Pandemic EVIL Is Just Not For Dry Land Only! “Virus Shark” reviewed! (SRS Cinema / DVD)



Deep at the bottom floor of the ocean is CYGNIS, a research laboratory retrofitted to be a race against the clock in finding a cure for a world devasting virus called SHVID-1.  Spread by infected oceanic sharks, a handful of shark attacks on unheeding beachgoers turns the world’s populace into mutated marauders and blood thirsty, zombified killers.  Running quickly out of time, the handful of scientists, a maintenance chief, and a security guard find themselves under pressure, literally, as the 30-year-old antiquated CYGNIS station is beginning to show signs of buckling under the ocean’s immense weight.  Factor in virus-mad sharks chomping at the station’s life sustaining systems and a betrayal by the project leader looking for cure glory in greed, a perfect storm brews 1000 leagues down overshadowing the severe global pandemic that has swallowed the world whole.  Survivors must surface topside with the cure before all hope comes crumbling down on top of them.

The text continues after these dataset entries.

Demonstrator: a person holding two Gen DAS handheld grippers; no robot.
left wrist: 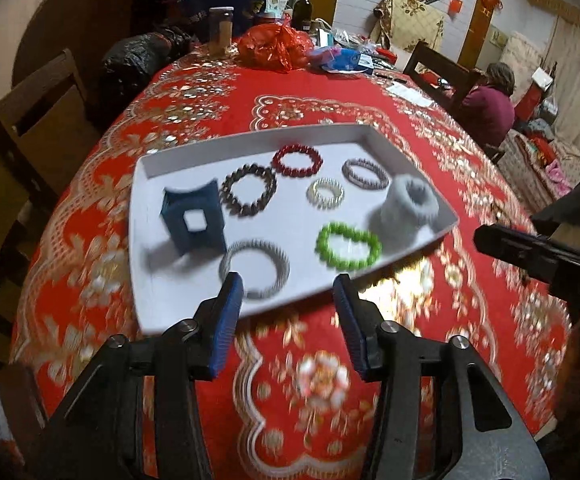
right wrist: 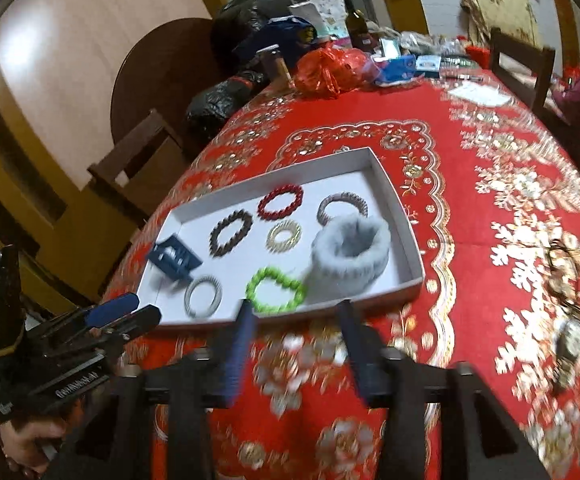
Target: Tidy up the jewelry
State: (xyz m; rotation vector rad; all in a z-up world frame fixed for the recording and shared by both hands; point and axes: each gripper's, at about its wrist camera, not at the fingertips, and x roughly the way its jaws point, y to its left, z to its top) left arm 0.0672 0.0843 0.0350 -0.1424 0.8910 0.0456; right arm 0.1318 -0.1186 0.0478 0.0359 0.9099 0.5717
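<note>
A white tray (left wrist: 249,138) (right wrist: 400,216) on the red tablecloth holds several bracelets: red (left wrist: 297,160), dark brown (left wrist: 248,195), green (left wrist: 348,245) (right wrist: 276,289), silver coils (left wrist: 254,269) (left wrist: 365,173), a small pale one (left wrist: 325,193). A blue hair claw (left wrist: 193,220) (right wrist: 173,260) and a grey fluffy scrunchie (left wrist: 408,208) (right wrist: 350,256) also lie in it. My left gripper (left wrist: 287,290) is open and empty, above the tray's near edge. My right gripper (right wrist: 296,310) is open and empty, just short of the tray. A dark necklace (right wrist: 568,320) lies on the cloth at the right.
Clutter stands at the table's far end: a red bag (left wrist: 275,46), a jar (left wrist: 221,30), a bottle (left wrist: 302,4), black bags (left wrist: 137,60). Wooden chairs (left wrist: 29,120) (right wrist: 137,160) stand at the left. A person (left wrist: 490,100) sits at the far right.
</note>
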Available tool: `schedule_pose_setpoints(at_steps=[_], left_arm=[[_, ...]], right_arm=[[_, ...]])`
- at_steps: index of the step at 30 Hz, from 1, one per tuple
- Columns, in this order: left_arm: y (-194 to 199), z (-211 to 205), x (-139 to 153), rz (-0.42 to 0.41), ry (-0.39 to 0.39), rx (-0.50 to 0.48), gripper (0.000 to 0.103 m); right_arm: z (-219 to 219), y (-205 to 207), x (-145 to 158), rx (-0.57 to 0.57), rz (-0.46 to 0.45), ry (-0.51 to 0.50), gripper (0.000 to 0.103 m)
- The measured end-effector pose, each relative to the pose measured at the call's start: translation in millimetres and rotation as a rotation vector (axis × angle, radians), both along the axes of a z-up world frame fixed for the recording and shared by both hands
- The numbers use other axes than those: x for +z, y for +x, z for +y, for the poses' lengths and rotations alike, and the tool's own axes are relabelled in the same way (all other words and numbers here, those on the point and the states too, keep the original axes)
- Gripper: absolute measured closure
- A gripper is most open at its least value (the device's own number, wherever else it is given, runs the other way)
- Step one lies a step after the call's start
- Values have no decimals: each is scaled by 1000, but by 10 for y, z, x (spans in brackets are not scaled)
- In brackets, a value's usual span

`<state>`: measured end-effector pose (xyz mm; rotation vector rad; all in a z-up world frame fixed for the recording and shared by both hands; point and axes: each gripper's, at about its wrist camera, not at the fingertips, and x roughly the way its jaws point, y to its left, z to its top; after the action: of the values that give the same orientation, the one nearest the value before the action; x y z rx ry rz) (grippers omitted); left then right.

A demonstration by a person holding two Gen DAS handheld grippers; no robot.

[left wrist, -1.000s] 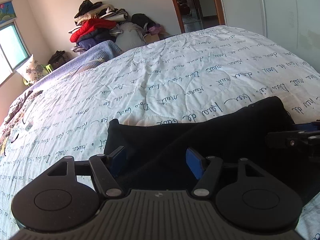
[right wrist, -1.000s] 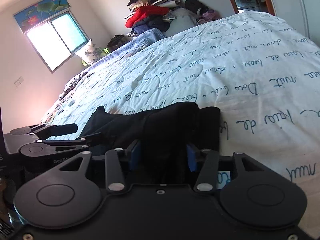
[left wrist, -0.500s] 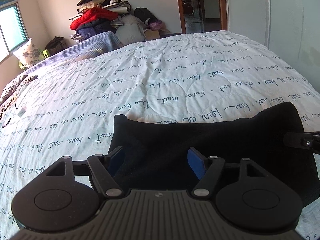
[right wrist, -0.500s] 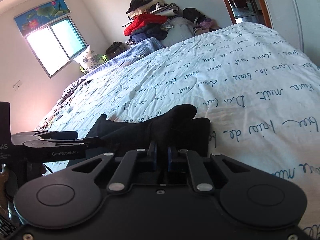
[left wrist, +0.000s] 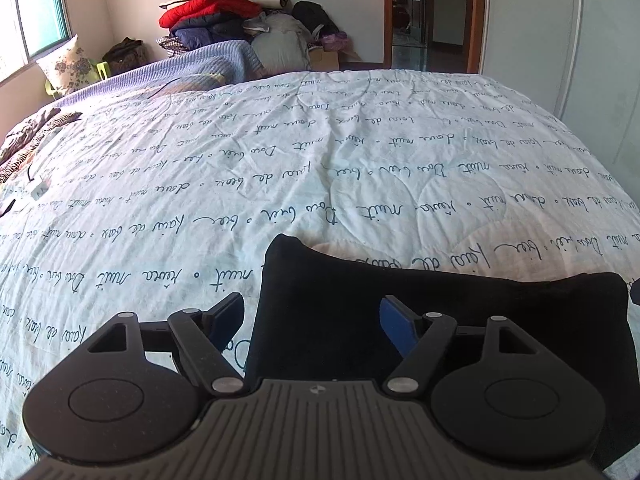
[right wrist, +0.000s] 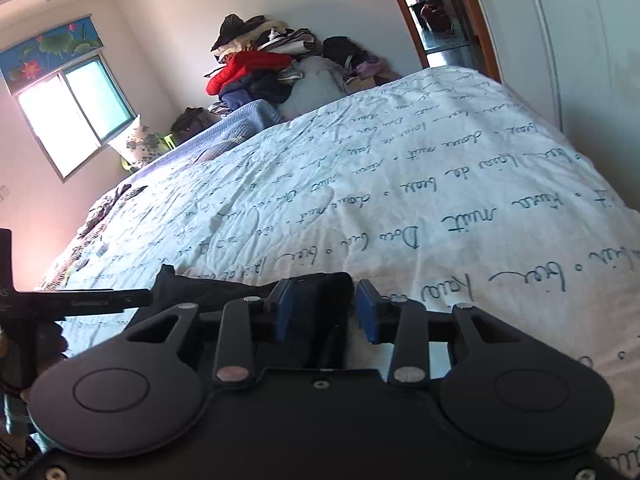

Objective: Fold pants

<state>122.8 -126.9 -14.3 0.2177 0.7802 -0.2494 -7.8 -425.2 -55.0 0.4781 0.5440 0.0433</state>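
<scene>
Folded black pants [left wrist: 440, 320] lie crosswise on the bed [left wrist: 320, 160], under both grippers. Left gripper [left wrist: 312, 320] gapes, just widening; right gripper [right wrist: 324, 312] has just reopened, straddling cloth unpinched.

A big bed [left wrist: 360, 152] fills most of the left wrist view. It has a white quilt with dark blue writing all over it. Black folded pants [left wrist: 460, 312] lie flat on the quilt at the bottom middle. A light purple knitted blanket [left wrist: 192, 64] lies at the upper left. A striped brown cloth [left wrist: 28, 140] lies at the far left edge.
</scene>
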Motion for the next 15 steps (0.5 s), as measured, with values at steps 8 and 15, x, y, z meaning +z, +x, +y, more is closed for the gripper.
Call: schedule_pose_setpoints(at_steps=[8, 15], left_arm=[[205, -141, -157, 22, 42, 22, 25], [323, -167, -224, 20, 65, 66, 25]], right_arm=[[135, 326, -92, 36, 39, -15, 97], [213, 154, -46, -53, 59, -171, 78]])
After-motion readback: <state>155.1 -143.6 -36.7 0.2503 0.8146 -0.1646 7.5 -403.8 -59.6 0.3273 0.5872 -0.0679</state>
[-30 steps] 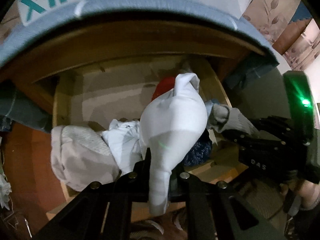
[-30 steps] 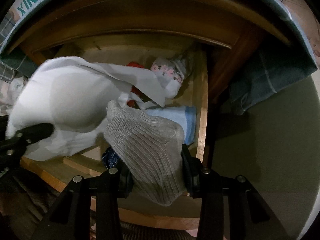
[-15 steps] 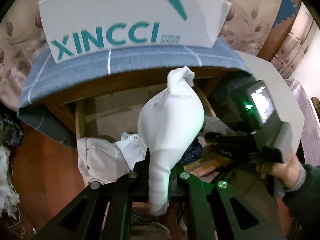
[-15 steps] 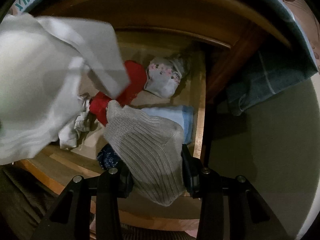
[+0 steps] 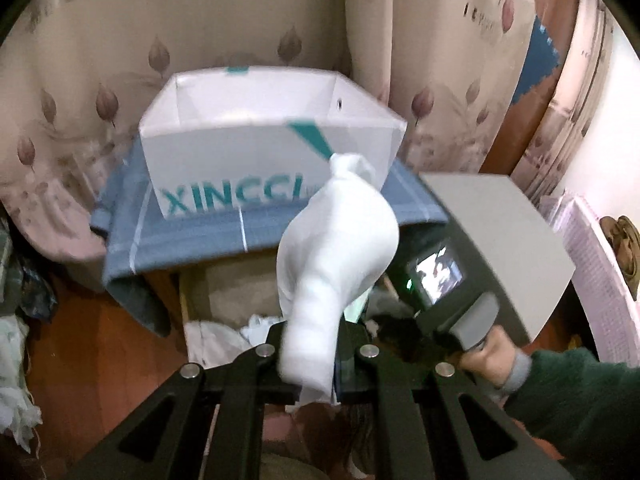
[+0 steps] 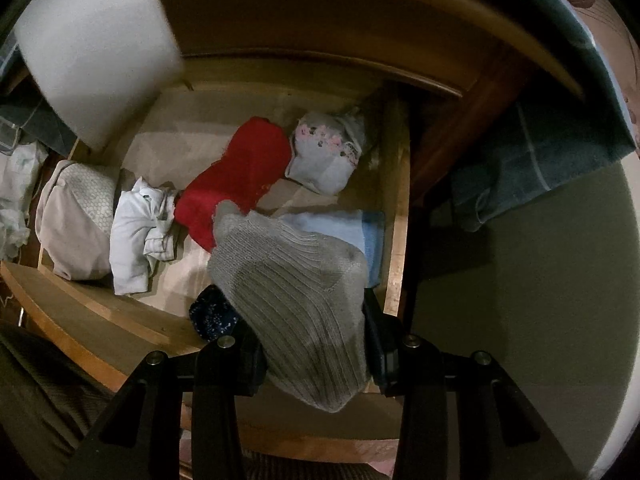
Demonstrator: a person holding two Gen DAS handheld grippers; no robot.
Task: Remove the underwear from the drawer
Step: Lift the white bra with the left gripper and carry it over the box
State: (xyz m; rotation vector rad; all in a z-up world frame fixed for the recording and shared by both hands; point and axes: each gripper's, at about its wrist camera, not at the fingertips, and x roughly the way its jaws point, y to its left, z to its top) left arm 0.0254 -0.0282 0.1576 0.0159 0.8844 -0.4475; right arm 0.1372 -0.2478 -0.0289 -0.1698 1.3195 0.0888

Okay!  I’m pretty sure director Mark Polonia parallels or exceeds my own unhealthy obsession of the sharksploitation genre with his own series of outrageous D-flicks dedicated to the gross profit of the monstrous shark rampage stigma seen in the Pennsylvania born filmmaker’s previous works in “Sharkenstein,” “Land Shark,” “Amityville Island,” “Shark Encounters of the Third Kind,” and the soon-to-be-released, the vampire and shark alliance, “Sharkula.”    Polonia’s latest, “Virus Shark,” is written by Aaron Drake and echoes the pro-Trump public ideology of willful ignorance in snubbing governmental official warnings about staying away from large crowds unmasked during the COVID-19 pandemic.  Polonia throws Megalodon-sized shade at partygoers and right wing conspiracists with SHVID-1, an obvious play on the real virus, and the sun and sand worshippers who venture into the shark infected and infested waters despite the recommended counsels to stay on shore.  Aside from the social commentary lampooning, the rest of “Virus Shark” is in shambles as a super low-end indie production from Polonia Bros. Entertainment and produced by SRS Cinema’s Ron Bonk. 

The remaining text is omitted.